WHAT IS NEEDED — Please give only the number of lines in the listing below that contain "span".
++++ RECORDED DATA
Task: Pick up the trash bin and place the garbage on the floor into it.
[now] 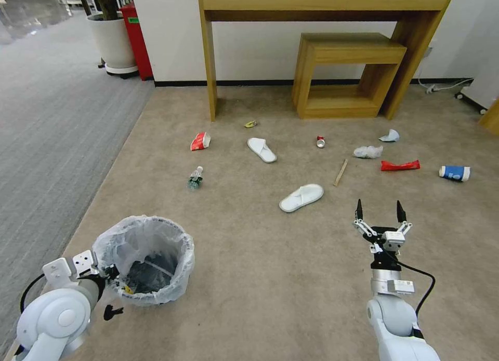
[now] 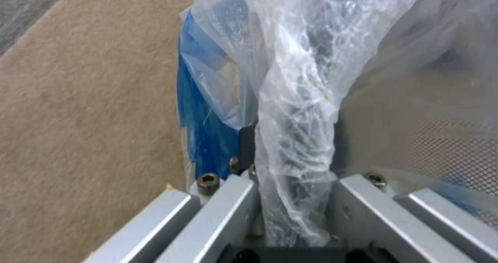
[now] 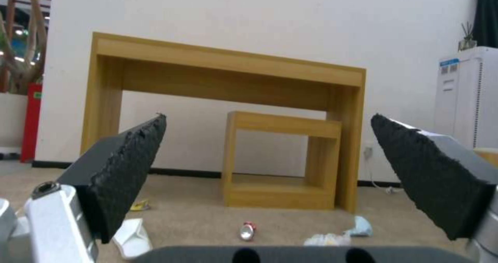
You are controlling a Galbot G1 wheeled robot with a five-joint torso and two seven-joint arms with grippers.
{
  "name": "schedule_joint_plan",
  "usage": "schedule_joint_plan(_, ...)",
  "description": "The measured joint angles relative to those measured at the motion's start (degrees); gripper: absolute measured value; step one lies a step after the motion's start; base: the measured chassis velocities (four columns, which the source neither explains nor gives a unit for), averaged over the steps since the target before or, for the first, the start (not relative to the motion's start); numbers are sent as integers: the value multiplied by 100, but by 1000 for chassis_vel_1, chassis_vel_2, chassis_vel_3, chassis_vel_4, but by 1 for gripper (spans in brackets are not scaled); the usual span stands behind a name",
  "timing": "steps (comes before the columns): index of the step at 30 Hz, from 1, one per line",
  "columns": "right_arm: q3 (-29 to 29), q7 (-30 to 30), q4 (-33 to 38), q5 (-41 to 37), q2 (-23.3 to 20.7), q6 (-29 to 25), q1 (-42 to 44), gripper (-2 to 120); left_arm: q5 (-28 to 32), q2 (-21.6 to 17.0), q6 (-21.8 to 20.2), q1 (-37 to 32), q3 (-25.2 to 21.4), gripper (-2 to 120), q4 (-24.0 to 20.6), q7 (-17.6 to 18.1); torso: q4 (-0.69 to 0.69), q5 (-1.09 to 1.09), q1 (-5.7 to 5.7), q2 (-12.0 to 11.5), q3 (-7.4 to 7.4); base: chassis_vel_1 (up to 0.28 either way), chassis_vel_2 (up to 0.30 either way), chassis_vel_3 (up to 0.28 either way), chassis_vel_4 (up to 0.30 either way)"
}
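Head view. The bin (image 1: 144, 261) sits low on the left, over the beige floor (image 1: 270, 278), with the left gripper (image 1: 106, 271) at its near rim; its fingers appear closed over the rim and the bag liner (image 1: 130, 234), a hold that would let the bin be carried from piece to piece. Whether the base rests on the carpet or hangs just above it cannot be told. Inside, the liner is crumpled against a dark bottom; a small yellowish scrap lies near the gripped rim, otherwise no litter is evident. The right gripper (image 1: 380, 211) hovers ahead on the right, fingers spread and empty, pointing toward the scattered garbage: the near slipper (image 1: 301, 197), the far slipper (image 1: 261, 149), a stick (image 1: 340, 172), a bottle (image 1: 195, 177), a carton (image 1: 200, 141), a can (image 1: 320, 141), tissues (image 1: 368, 151), a red wrapper (image 1: 399, 165) and a blue cup (image 1: 455, 172). All lie apart on the floor, in front of a wooden desk (image 1: 322, 0) and stool (image 1: 345, 72).

Left wrist view. Crinkled liner (image 2: 301, 111) runs between the gripper's metal links, pinched against the bin wall; the blue base (image 2: 205, 138) shows beside it, above carpet.

Right wrist view. The two dark fingertips (image 3: 130, 169) stand wide apart with nothing between them, aimed level across the floor; the can (image 3: 248, 230) and tissues (image 3: 327, 239) lie ahead, below the stool (image 3: 283, 162).
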State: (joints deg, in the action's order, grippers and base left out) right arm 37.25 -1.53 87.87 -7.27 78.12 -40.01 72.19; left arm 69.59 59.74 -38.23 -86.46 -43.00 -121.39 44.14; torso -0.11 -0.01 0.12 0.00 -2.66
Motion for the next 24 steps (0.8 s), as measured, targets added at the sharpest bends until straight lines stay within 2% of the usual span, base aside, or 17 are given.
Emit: schedule_joint_plan(24, -7, 0, -33, 22, 5, 7, -26, 100, -38, 11, 28, 18, 12, 0, 33, -14, 1, 1, 0, 0, 0, -124, 123, 124, -122)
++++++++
RESULT BELOW — 2